When the line containing "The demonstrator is" is found in the data below, copy it and each line after it through the line containing "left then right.", exactly and with no others.
────
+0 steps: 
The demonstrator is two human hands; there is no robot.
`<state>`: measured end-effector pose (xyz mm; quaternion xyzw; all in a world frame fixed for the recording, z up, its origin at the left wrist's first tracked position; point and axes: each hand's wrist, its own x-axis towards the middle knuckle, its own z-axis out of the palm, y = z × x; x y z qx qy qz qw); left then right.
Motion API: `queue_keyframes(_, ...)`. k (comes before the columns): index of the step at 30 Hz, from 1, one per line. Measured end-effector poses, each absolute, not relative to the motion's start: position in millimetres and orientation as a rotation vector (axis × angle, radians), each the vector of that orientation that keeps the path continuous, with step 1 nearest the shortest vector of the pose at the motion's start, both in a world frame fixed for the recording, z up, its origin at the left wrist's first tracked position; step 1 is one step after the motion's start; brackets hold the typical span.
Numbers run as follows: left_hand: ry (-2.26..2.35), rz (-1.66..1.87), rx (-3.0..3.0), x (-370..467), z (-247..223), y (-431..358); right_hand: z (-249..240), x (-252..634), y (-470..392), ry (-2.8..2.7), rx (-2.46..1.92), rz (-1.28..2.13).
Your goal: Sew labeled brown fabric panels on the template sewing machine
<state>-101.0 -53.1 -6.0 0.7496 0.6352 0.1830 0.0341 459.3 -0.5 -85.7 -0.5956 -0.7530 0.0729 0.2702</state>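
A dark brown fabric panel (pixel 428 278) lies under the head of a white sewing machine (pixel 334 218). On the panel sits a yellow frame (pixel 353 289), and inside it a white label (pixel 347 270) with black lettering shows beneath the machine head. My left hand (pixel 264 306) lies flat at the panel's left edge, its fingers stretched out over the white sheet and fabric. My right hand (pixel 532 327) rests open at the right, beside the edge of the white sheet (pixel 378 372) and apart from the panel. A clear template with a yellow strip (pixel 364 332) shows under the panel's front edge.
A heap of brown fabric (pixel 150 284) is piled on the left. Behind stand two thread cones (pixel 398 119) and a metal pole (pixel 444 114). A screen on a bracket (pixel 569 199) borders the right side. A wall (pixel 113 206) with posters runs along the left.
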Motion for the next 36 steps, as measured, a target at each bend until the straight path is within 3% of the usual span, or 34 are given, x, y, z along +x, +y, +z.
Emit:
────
- _Task answer_:
The demonstrator is two human hands; there is no robot.
`<state>`: measured end-effector pose (xyz mm; quaternion xyzw; all in a world frame fixed for the recording, z up, its origin at the left wrist's first tracked position; point and axes: each hand's wrist, its own x-axis towards the middle knuckle, its own z-axis out of the palm, y = z × x; x y z qx qy qz qw); left then right.

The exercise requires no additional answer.